I dig a ditch in the dark
In the snow in the dream

and get in, and then
the animals arrive—

long noses, soft bodies,
raccoons maybe, deer,

bears, all the creatures
with night eyes

climb into my ditch
with deliberation, settle

their tails, snouts, paws,
speckled haunches

around and over me
so we are cuddled in

like kit fox kittens in a den.
There is no fear of freezing

in this dream, no muttered
counting off of time

because everything is here,
has arrived on padded feet

with something like love
in that that it is the absence

of distance. We rest
warm in the sleep

we fear to allow ourselves,
not even on the darkest night,

not even with the snow
falling fast oh fast, and animals

so unafraid that they sleep
unfurled in your arms.

The dream, you understand me,
was a gift, but it came

with a price. I sleep each night
with my palms up,

and wake
each morning alone.

An old story

Jesus called up Lazarus
and it was amazing!
Crowds of people stood around

to watch him re-appear.
Jesus said, “Lazarus,” which meant
your body, and so the body

came forth; named-body, name-
of-body, body still blurry with dirt.
Lazarus woke in the body

but something had changed.
His youngest child no longer knew him,
his dog growled at him in the door,

suddenly he hated fish. At night
when he entered the warm body
of his wife, who had fasted and wept

without stopping for three days
and nights, Lazarus felt something
slipping, as though his body

were rolling over the edges of the earth,
as though the earth itself
was not at all as it displayed itself

but instead was something rounded
and unknowable.
Lazarus began to drink at night

staying out late until his name
slid away.

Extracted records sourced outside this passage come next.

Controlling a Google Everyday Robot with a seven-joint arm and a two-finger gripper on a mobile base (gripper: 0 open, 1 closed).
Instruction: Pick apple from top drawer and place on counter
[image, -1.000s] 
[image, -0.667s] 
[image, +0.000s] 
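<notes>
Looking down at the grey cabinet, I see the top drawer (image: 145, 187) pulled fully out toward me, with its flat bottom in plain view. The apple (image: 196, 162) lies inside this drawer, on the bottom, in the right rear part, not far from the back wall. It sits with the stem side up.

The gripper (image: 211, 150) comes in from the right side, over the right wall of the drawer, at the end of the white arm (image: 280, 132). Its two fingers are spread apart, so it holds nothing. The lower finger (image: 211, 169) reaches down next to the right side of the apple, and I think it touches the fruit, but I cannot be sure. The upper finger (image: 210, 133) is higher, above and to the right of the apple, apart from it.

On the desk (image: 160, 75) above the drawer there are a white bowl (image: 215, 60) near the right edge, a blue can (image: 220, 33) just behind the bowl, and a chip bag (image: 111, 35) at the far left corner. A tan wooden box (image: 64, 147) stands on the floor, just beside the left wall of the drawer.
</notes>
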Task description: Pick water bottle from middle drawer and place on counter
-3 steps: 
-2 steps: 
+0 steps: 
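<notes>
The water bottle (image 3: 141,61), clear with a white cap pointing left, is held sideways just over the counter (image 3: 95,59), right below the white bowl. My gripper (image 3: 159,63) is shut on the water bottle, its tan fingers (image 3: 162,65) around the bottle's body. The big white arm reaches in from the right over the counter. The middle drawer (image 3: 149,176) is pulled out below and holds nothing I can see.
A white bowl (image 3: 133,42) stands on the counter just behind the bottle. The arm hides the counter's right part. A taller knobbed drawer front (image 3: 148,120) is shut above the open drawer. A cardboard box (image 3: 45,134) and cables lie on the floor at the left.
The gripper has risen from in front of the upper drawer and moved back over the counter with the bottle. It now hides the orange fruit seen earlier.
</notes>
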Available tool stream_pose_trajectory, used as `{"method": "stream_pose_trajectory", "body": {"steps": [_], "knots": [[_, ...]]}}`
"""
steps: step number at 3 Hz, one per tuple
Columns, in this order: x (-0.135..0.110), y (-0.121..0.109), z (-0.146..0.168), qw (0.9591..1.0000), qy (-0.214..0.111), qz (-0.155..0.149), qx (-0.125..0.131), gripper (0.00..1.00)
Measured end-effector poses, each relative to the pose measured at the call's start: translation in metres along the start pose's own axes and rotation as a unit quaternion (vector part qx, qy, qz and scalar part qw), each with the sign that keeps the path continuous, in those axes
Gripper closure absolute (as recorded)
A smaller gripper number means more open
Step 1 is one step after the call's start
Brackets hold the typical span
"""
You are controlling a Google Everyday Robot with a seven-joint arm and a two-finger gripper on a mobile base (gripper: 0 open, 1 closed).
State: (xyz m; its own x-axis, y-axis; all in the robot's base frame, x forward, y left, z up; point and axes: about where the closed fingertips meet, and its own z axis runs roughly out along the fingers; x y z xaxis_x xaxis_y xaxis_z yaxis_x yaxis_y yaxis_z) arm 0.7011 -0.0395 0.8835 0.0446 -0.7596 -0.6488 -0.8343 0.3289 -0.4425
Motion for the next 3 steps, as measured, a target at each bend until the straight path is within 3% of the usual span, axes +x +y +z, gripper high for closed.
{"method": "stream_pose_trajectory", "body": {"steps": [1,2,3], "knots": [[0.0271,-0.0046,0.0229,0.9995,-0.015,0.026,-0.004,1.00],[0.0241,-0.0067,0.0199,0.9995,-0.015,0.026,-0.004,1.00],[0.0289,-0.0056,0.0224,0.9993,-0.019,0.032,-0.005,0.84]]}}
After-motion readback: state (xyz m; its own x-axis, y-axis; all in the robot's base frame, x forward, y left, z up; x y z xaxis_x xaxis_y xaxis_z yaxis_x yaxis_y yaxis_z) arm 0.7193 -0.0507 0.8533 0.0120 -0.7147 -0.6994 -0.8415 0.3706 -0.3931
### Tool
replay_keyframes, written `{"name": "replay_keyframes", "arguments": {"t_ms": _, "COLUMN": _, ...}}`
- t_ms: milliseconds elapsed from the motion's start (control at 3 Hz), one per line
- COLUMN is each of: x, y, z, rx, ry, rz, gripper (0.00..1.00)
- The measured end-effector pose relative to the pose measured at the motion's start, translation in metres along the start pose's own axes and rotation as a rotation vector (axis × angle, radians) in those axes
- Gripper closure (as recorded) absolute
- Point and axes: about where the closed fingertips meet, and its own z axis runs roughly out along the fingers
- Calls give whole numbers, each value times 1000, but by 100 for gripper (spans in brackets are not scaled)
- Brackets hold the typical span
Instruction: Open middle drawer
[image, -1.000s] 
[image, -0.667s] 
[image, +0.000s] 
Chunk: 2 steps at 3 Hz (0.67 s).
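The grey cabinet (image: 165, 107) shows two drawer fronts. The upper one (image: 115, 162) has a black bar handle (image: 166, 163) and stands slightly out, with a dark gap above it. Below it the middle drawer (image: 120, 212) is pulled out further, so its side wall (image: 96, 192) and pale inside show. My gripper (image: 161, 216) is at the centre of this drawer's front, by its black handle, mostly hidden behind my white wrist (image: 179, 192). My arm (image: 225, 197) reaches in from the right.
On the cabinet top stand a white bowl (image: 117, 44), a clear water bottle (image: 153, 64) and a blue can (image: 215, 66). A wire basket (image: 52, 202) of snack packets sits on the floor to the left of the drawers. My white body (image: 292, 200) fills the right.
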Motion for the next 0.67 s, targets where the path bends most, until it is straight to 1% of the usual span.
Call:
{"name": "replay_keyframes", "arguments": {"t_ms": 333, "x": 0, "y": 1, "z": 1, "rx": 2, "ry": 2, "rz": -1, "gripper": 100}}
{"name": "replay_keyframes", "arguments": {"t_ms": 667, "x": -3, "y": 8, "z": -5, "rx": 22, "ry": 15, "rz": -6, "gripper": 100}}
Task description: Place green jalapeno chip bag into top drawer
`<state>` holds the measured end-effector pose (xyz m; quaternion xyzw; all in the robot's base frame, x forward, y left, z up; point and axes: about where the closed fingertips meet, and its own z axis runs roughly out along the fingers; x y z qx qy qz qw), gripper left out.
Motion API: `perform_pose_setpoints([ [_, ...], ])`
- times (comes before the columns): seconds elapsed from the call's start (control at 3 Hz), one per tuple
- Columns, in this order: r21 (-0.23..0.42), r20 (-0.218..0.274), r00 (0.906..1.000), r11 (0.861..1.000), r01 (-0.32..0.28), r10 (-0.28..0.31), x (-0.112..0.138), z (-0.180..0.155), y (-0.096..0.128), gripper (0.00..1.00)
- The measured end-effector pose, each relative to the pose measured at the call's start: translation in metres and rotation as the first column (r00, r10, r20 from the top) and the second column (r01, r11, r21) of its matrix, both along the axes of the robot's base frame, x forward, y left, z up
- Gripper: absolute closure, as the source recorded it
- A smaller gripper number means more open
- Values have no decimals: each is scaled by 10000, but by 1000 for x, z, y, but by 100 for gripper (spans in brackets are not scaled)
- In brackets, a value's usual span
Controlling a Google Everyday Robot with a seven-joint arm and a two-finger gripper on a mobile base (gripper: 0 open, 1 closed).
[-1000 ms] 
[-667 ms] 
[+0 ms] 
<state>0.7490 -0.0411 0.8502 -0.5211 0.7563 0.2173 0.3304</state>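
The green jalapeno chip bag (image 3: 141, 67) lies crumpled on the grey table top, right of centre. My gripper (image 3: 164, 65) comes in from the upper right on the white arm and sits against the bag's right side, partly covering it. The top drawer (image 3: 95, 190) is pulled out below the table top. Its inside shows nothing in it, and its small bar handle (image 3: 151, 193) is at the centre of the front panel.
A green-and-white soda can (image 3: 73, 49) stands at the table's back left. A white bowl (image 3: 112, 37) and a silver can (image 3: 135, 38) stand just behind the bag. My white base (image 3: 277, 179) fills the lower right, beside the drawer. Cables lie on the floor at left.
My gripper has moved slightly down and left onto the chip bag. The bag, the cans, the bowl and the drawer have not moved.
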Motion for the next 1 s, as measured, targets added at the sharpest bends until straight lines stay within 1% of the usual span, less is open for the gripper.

His neighbors carried him home,
bleary and weeping, his robes dragging

in the dust. His skinny dog
crouched in the doorway, moving easily
when Lazarus swung a clumsy foot —

dumb beast, it didn’t even run
but sat just out of reach
with its tongue out, laughing.

Rain is black and white, like a photograph

It has a long memory, but cannot tell
its own stories: green river, gritty
run-off, black water in a lake.
Now, like the dead, it is all one thing.
Like the dead it crowds
the windows, even as we think
that we are looking out.
All this changes, we admit, gesturing
at the window where even now
the rain is beating harder
than it was this morning.
But we whisper to ourselves, I remain
the same. Rain pounds
on the skylight, washes helplessly
from the point of the roof to the ground
like a singular thing.

The hinge

The bat on the table has the face of a baby,
button nose and round brown eyes
when he thumbs them open. It’s June twenty-two
in the Downs, the longest day of the year.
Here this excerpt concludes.